Announcement

Collapse
No announcement yet.
X
  • Filter
  • Time
  • Show
Clear All
new posts

  • runby: a new command on SSC that runs Stata commands on by-groups of observations

    Thanks to Kit Baum, a new command called runby (with Clyde Schechter) is now available on SSC. To install it, type in Stata's Command window:
    Code:
    ssc install runby
    runby loops over data by-groups. A by-group is a subset of the initial data in memory and includes all observations with the same value for the variables specified in the by(varlist) option.
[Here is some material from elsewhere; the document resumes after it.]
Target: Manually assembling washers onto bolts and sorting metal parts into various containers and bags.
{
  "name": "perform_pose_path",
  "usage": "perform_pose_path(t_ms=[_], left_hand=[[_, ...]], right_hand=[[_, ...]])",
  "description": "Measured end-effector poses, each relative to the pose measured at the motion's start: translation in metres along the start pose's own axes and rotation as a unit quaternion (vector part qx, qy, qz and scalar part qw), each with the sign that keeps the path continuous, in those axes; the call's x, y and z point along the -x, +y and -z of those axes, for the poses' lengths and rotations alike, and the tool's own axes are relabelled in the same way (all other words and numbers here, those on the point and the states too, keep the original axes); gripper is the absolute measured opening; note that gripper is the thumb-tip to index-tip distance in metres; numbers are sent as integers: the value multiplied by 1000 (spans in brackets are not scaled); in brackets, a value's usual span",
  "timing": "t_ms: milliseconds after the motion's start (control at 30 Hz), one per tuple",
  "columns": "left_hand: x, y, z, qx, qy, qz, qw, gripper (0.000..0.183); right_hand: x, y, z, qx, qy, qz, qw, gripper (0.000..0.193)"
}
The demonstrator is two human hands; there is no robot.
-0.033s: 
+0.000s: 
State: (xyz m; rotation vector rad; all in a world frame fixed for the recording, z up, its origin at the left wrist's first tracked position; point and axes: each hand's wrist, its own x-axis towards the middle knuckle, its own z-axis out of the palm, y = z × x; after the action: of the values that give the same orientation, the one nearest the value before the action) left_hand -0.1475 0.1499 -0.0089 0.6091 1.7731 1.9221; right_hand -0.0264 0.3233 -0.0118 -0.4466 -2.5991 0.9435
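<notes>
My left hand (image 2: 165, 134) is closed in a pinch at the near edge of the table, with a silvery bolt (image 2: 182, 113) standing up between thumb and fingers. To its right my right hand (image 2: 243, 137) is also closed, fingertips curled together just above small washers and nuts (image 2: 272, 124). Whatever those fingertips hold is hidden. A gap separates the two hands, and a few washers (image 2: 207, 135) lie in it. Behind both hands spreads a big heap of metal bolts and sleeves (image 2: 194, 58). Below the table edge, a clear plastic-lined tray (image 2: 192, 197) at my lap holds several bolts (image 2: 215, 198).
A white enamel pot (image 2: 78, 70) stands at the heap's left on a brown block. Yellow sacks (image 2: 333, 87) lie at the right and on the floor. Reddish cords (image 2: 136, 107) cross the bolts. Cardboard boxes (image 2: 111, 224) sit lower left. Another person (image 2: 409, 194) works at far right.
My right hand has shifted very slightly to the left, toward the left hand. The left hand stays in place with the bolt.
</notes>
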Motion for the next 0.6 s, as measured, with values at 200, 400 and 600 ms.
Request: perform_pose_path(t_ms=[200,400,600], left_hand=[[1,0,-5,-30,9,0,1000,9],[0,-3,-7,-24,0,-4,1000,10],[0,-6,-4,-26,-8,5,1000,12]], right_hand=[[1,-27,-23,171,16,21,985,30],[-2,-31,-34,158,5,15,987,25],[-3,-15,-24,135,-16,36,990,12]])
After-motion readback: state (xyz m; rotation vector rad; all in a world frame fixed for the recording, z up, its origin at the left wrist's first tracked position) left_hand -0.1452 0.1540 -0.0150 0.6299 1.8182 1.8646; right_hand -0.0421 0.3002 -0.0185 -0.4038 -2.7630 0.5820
    You can run as many Stata commands as you want on each by-group. All you need to do is to wrap these commands in a generic Stata program.

    With each loop iteration, runby replaces the data in memory with the by-group's data and runs your program. What's left in memory when your program terminates is considered results and is stored. When runby finishes, the data in memory contains the combined results from all by-groups. runby does not care about what's left in memory, it will grab it all and save it all.
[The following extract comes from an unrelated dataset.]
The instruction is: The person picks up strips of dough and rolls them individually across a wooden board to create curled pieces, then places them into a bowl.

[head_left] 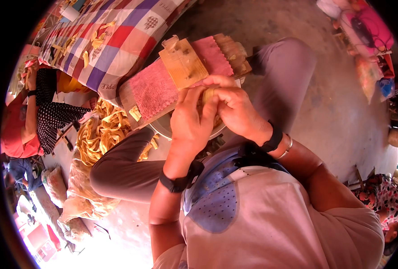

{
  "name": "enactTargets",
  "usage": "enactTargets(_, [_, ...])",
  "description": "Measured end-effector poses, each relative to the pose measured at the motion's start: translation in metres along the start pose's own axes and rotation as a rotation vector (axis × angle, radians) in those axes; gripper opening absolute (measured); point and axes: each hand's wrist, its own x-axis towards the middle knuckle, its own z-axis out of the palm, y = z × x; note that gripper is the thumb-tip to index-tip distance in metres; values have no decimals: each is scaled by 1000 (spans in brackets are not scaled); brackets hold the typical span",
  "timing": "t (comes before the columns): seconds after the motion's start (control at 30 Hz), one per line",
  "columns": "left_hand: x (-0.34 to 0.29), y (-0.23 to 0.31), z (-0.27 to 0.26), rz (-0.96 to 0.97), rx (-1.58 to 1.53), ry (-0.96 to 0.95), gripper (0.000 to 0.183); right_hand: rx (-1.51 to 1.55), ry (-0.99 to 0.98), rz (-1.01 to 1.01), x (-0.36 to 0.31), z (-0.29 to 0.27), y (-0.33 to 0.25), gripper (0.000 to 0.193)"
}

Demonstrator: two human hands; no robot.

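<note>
My left hand (191, 117) and my right hand (235, 106) meet over the near edge of a board. Both have their fingers closed on a small yellow strip (208, 95), mostly hidden by the fingers. Just beyond the fingertips, a yellowish wooden block (183, 65) with a clear piece at its far end lies on a pink cloth (152, 89) with zigzag edges. The cloth is spread over the wooden board (233, 53), which rests across a round basin (164, 127). A short yellow piece (135, 113) sits at the board's left end.
A heap of yellow strips (101, 134) lies left of my knee, above a pale sack (80, 195). Loose strips are scattered on a checked cover (118, 40) at the far left. A person in a red top (17, 121) sits at the left; another person (385, 197) is at the right.
</note>
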Motion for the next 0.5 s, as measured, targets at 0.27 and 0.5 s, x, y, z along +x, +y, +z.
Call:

    runby is a more efficient alternative to commands like statsby and loop based solutions (via levelsof and foreach ...). Because the commands run on data subsets, there is no need to use if or in qualifiers to target by-group observations.

    runby will be useful if you need to run estimations by groups (see the panel-specific regressions example in the help file). It will also be useful with some matching problems when the number of possible pairwise combinations is too large to handle in one pass. There's a great example of case-control pairing in the help file.

    For large problems, there's a status option that will trigger progress reports to print in the Results window. These show the elapsed time, how many by-groups have been processed so far (with how many that end with program errors or no data), how many results observations have been saved, and finally an estimated time to completion. The frequency of reports is 1 per second initially and gradually slows down to every 5 minutes after 1 hour of running time.

    For those who like to think outside the box, runby can be useful for some data management tasks. You can easily partition a large dataset into separate datasets, one for each by-group. You can even use runby to automate the import of a bunch of files into Stata. You use runby to loop over a list of files and let your program handle all the steps needed to import each file. There are examples for each of these uses in the help file. Here's an example from today that shows how to import problematic Excel files using runby.

    Here's a quick example that shows the basic functionality:
    Code:
    clear all
    program try_this
      summarize rep78, meanonly
      replace rep78 = r(mean)
      gen mrep78_N  = r(N)
      keep foreign rep78 mrep78_N
      keep in 1
    end
    
    sysuse auto
    runby try_this, by(foreign)
    
    list
    and the results:
    Code:
    . list
    
         +-------------------------------+
         |   rep78    foreign   mrep78_N |
         |-------------------------------|
      1. | 3.02083   Domestic         48 |
      2. | 4.28571    Foreign         21 |
         +-------------------------------+
    By default, runby uses Mata to do its thing because it is very fast at moving data around. The downside is that it requires extra memory to store a copy of the initial data and to store results. There's an option to use Stata only commands (use, save, and append) if you are tight on memory, with a definite impact on execution times.

  • #2
    Thanks again to Kit Baum, runby has been updated on SSC. The new version fixes an issue that prevented runby from running on older versions of Stata (from version 11 to 13).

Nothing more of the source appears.